Comparative Analysis with Natural History Controls (303500)

*Qing Liu, Quantitative and Regulatory Medical Science 

Keywords: Many-to-1 Matching, Propensity Scores, Natural History Controls, Single Arm Trials, Natural History Augmented Randomized Trials, Tipping Point Sensitivity Analysis

Comparison of efficacy in patients receiving a new treatment on a clinical trial with efficacy in patients from natural history studies has substantial challenges. When patients in natural history studies are followed over different courses of the disease progression, it is essential that only data that match the disease progression of clinical trial patients are extracted for analysis.

The many-to-1 matching method developed by the FDA for Brineura in patients with CLN2 provides matching by an index time that characterizes the time course of the disease progression and then by static and time-dependent risk factors for each patient receiving the new treatment using all contributing patients from the natural history study. The many-to-1 matched data were used for summary statistics and graphic presentation in Brineura statistical review. The data can be used for N-of-1 analysis of treatment effect for each patient of the clinical trial. We show that the many-to-1 matched data can also be used for between group comparisons, and therefore, we are able to develop methods for statistical inference, including exact p-values, point estimates, confidence intervals and Bayesian probabilities. We also develop a sensitivity analysis to assess the robustness of the result against various potential sources of bias and uncertainties in statistical modeling. The methodology applies to single arm trials with natural history controls or randomized control trials utilizing both concurrent and natural history controls.

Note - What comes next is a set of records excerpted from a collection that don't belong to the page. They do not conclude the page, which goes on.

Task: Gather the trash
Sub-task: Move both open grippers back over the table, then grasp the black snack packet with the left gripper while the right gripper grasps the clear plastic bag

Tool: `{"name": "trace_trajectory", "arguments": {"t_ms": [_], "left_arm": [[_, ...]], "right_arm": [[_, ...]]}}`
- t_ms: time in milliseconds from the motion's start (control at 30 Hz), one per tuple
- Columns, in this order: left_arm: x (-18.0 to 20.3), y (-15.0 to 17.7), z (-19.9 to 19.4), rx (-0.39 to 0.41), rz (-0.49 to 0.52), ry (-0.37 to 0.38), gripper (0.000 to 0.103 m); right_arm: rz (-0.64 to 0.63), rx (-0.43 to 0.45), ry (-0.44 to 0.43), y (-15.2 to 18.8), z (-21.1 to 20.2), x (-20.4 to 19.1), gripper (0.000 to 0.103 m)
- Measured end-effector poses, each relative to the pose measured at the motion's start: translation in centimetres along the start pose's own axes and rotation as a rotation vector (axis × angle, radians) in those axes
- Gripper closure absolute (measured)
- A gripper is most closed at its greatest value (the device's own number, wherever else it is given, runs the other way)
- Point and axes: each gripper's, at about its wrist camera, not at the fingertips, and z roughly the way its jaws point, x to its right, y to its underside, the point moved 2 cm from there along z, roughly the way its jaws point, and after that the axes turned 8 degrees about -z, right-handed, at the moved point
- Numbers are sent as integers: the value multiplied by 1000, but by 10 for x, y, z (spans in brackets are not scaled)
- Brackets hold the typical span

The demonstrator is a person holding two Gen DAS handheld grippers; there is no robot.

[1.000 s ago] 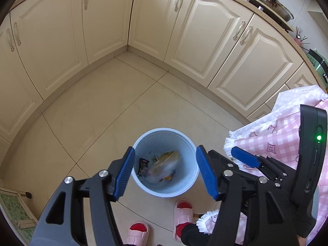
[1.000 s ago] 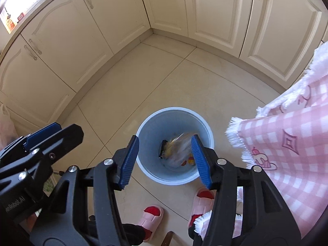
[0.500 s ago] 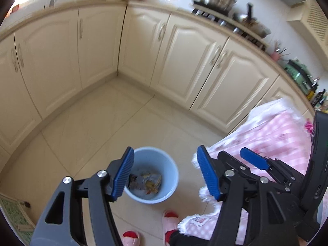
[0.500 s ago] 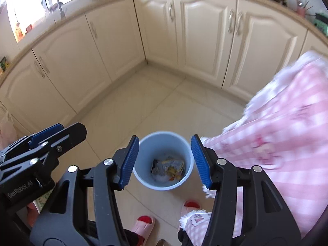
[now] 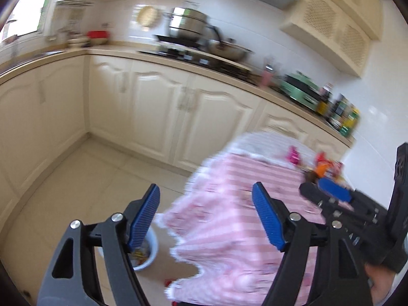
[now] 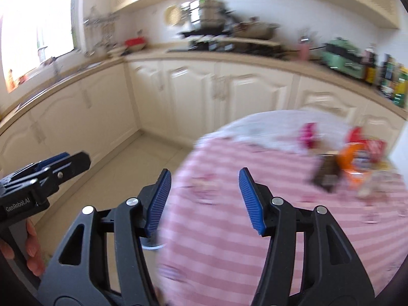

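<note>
Lower left of the left-wrist view: bin on the floor, wrappers inside, now half hidden behind the left tool, where a second ago both views looked straight down into it. Both tools have since swung up toward the pink-cloth worktop; left tool's jaws are opening, nothing between them, and the right tool likewise opening and empty. Far right of the right-wrist view: remaining trash, blurred wrappers bunched on the worktop's far edge, well apart from either tool, so likely the next pickup.
</note>
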Motion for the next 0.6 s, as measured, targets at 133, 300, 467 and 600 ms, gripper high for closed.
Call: {"name": "trace_trajectory", "arguments": {"t_ms": [133, 300, 467, 600], "left_arm": [[66, 10, 31, -83, 92, 72, 28], [134, 23, 76, -188, 195, 136, 28], [195, 36, 119, -264, 316, 147, 28], [227, 46, 155, -314, 397, 134, 28]], "right_arm": [[75, 16, 94, 10, -23, 73, 45], [187, 3, 176, 34, -36, 151, 44], [266, -24, 209, 53, -37, 206, 43], [308, -33, 231, 60, -38, 237, 43]]}}
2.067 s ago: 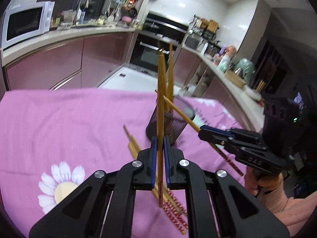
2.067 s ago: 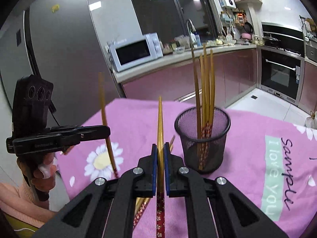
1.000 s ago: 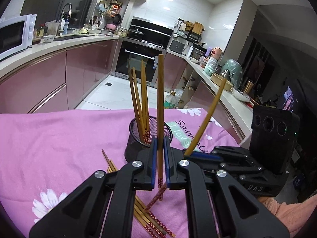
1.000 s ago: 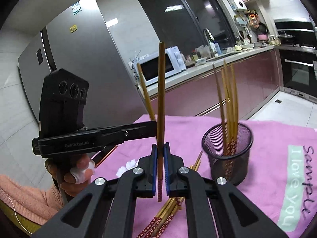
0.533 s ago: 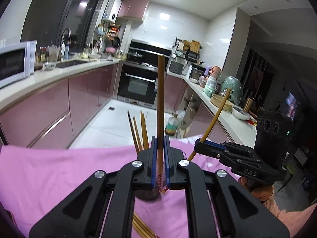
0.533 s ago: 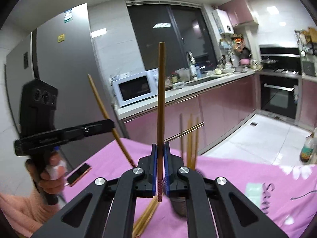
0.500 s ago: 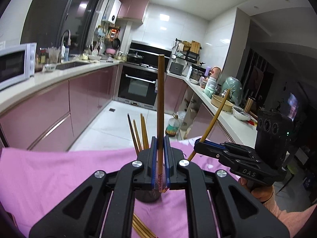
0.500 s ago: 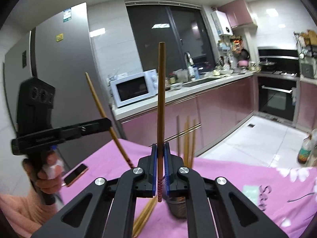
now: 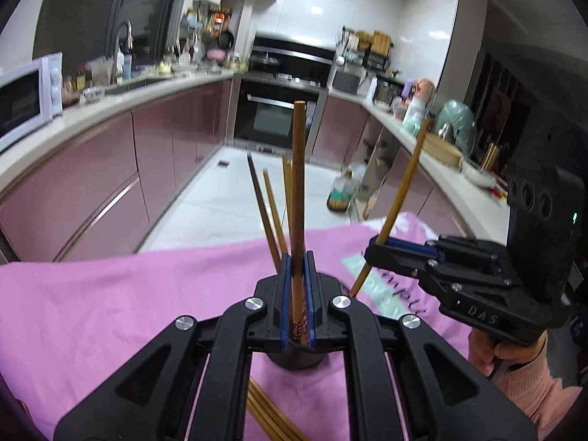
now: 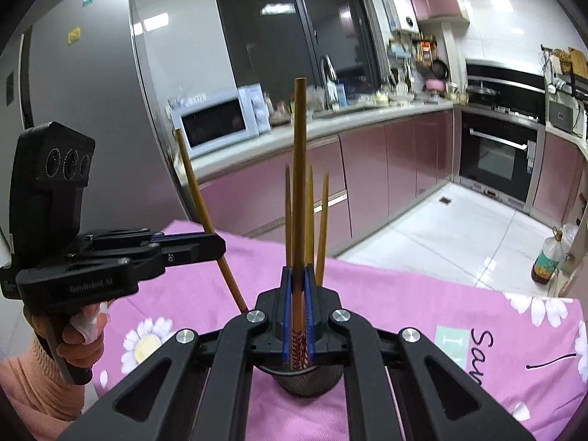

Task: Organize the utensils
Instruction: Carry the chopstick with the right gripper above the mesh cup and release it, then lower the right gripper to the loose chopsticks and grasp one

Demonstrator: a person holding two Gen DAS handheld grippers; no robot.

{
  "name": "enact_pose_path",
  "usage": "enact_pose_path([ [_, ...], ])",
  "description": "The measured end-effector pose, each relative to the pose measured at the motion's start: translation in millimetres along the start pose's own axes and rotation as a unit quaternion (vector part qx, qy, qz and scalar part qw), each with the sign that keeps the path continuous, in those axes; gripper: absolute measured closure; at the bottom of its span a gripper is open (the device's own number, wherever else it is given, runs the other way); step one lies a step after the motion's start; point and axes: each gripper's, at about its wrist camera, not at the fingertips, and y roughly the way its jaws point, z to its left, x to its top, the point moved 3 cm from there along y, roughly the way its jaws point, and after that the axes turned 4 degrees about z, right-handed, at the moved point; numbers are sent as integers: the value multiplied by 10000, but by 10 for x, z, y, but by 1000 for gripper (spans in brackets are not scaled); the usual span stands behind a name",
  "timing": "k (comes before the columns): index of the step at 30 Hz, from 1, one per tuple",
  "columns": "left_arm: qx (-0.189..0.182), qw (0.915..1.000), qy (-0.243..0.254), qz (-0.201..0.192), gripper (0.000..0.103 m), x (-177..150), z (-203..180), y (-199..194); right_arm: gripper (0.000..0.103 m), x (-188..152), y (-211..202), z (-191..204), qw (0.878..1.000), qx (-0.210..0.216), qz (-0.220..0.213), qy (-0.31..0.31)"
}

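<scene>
A pink flowered cloth (image 10: 422,316) covers the desk, and the black mesh holder (image 10: 308,378) sits dead centre, mostly hidden behind the claws. Loose chopsticks (image 9: 272,419) lie on the cloth just in front of the holder. Several chopsticks (image 10: 323,220) stand inside it, fanning upward. The left claw (image 9: 297,294) is clamped on 1 chopstick (image 9: 298,183), held upright directly above the holder. The right claw (image 10: 297,305) is likewise pinched tight on its own chopstick (image 10: 299,169), long axis vertical, patterned end down at the holder's rim. Beyond the holder, kitchen cabinets (image 9: 110,169) curve round.
</scene>
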Motion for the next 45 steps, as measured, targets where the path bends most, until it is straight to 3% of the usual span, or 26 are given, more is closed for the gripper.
enact_pose_path([
  [6,59,9992,-21,404,96,-80,73,308,97,-69,323,-34,9982,-186,565,62],
  [13,179,9984,-130,513,95,-120,166,508,93,-89,459,-62,9968,-354,683,193],
  [23,327,9991,-176,199,94,-257,191,325,85,-158,270,-57,9986,-327,310,278],
  [27,506,9985,-155,-135,79,-360,206,91,79,-184,108,48,9995,-280,68,164],
  [32,794,9961,-27,-386,72,-596,233,-187,69,-385,-86,324,9997,46,-44,-242],
  [40,933,9956,-80,92,70,-1161,363,-204,67,-947,322,619,9943,416,920,-328],
  [45,949,9947,-172,342,70,-1449,431,-139,67,-1161,553,688,9898,396,1347,-225],
])
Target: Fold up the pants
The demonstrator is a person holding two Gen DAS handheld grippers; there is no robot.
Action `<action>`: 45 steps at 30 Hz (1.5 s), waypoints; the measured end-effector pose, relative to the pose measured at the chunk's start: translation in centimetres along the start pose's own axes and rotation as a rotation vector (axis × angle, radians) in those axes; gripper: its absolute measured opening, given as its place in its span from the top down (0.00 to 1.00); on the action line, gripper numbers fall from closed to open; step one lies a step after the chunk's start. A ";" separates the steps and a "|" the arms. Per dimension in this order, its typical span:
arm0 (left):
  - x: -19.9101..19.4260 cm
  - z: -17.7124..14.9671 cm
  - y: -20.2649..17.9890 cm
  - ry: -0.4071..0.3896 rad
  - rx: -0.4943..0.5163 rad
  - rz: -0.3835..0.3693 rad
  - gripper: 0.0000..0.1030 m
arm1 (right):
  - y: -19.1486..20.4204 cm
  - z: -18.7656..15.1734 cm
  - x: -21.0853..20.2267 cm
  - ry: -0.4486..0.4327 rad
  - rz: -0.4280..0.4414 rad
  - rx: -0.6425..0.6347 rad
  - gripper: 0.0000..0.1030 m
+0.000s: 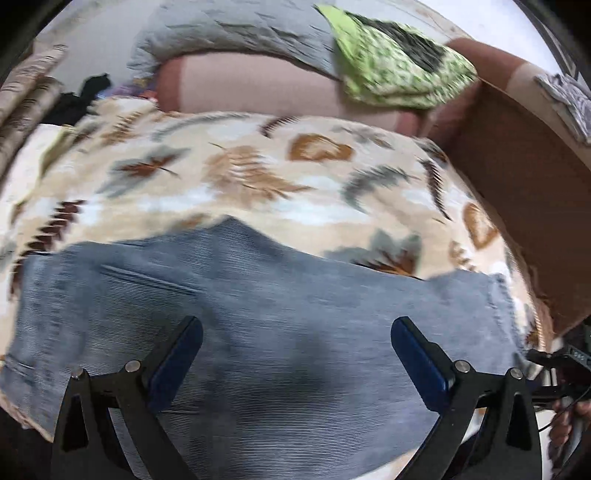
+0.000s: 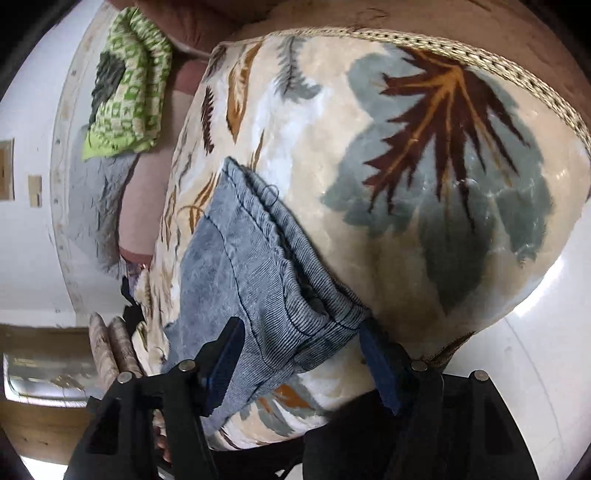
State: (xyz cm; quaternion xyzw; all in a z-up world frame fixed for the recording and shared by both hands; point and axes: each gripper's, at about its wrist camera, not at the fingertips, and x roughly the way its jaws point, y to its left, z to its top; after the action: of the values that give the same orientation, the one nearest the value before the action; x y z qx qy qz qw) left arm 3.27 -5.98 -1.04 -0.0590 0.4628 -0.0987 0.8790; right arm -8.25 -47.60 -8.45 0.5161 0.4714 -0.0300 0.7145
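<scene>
The blue-grey denim pants (image 1: 258,314) lie flat on a cream blanket with a leaf print (image 1: 240,166). My left gripper (image 1: 295,347) is open, with its fingers spread wide just above the middle of the pants. In the right wrist view the pants' waistband end (image 2: 258,266) lies on the same blanket (image 2: 424,184). My right gripper (image 2: 301,354) is open and straddles the corner of the waistband. Neither gripper holds the cloth.
A green patterned cloth (image 1: 399,62) lies on a brown sofa (image 1: 258,85) behind the blanket, with a grey quilt (image 1: 229,26) beyond it. Brown upholstery (image 1: 517,192) rises on the right. The blanket's braided edge (image 2: 480,62) runs along the far side. White wall (image 2: 26,240) is at the left.
</scene>
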 end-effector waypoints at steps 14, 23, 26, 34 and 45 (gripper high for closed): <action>8.1 -1.6 -6.4 0.158 0.174 0.144 0.01 | 1.4 0.0 -0.3 -0.067 -0.044 -0.063 0.58; 8.6 -2.5 -9.4 0.178 0.311 0.219 0.00 | 1.2 0.3 0.7 -0.069 -0.061 -0.067 0.39; 8.2 -2.8 -8.7 0.163 0.278 0.195 0.00 | 1.7 0.3 0.9 -0.061 -0.090 -0.105 0.47; 5.7 -1.7 -8.8 0.111 0.237 0.134 0.01 | 1.0 0.4 0.6 -0.058 -0.097 -0.091 0.53; 2.8 -1.5 -0.8 0.070 0.080 0.118 0.01 | 6.8 2.7 -0.6 -0.103 -0.312 -0.388 0.31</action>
State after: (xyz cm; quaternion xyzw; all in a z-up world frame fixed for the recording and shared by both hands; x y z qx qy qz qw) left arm 3.48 -7.38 -3.94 0.0070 0.4918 -0.0668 0.8681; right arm -3.28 -46.75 -3.11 0.2883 0.5051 -0.0751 0.8100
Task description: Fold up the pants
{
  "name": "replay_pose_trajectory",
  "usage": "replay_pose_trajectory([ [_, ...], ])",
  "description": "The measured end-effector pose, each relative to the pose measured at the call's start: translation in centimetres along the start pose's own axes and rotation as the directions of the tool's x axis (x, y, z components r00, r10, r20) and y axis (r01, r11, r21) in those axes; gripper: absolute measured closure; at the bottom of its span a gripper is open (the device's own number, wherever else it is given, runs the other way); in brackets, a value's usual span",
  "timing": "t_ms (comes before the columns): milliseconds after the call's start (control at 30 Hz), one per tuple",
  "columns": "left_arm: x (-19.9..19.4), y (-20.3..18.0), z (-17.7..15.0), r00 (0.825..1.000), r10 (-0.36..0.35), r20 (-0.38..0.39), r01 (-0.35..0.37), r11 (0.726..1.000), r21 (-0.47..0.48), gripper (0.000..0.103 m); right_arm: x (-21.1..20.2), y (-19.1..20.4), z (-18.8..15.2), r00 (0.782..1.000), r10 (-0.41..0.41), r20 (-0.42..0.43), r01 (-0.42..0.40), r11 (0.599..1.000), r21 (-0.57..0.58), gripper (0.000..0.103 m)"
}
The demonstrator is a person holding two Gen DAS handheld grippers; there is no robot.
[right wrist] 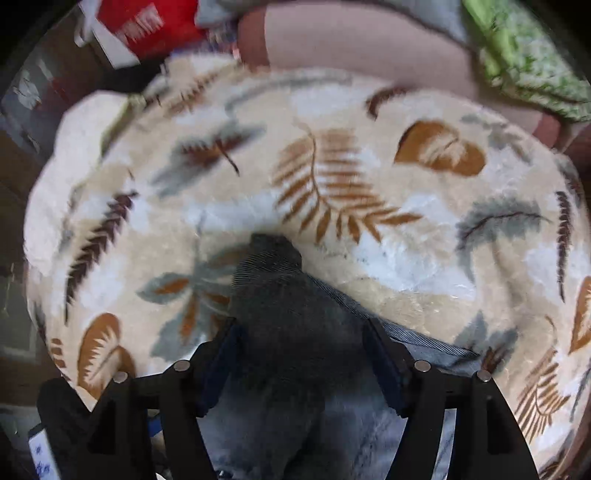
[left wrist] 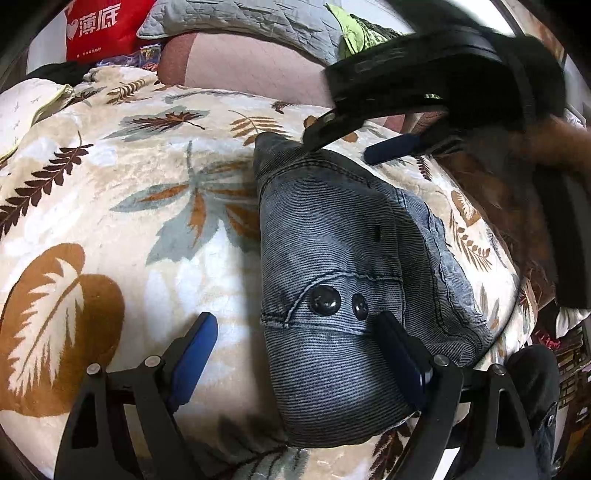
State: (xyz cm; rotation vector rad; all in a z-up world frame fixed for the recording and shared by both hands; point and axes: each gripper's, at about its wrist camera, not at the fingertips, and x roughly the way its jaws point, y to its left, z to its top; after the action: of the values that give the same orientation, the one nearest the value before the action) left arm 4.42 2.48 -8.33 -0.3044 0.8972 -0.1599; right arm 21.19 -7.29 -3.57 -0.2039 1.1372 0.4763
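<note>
The grey-blue denim pants [left wrist: 332,266] lie folded into a compact bundle on a leaf-print blanket [left wrist: 129,206], with two dark snap buttons [left wrist: 325,300] facing up. My left gripper [left wrist: 295,334] is open and hovers over the near end of the bundle, its right finger above the denim and its left finger over the blanket. My right gripper [left wrist: 343,147] appears in the left wrist view above the far end of the bundle, jaws apart. In the right wrist view the right gripper [right wrist: 299,339] is open just above the pants [right wrist: 280,306], holding nothing.
The blanket [right wrist: 369,184] covers a rounded bed surface. Behind it are a pinkish cushion [left wrist: 240,70], a grey quilted pillow [left wrist: 236,22], a red bag [left wrist: 99,26] and green cloth [left wrist: 351,33]. A brown furry throw [left wrist: 498,206] lies at the right.
</note>
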Motion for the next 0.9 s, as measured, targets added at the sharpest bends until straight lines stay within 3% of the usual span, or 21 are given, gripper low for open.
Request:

The propensity score matching method lacks the critical step of index time matching to define on both the comparative data and time-dependent risk factors, and therefore, time-dependent risk factors are either ignored or their values at different time are used in propensity score calculation. This leads to violation the required exchangeability assumption, resulting in systematic bias with substantially inflated type 1 error rates and interpretable results.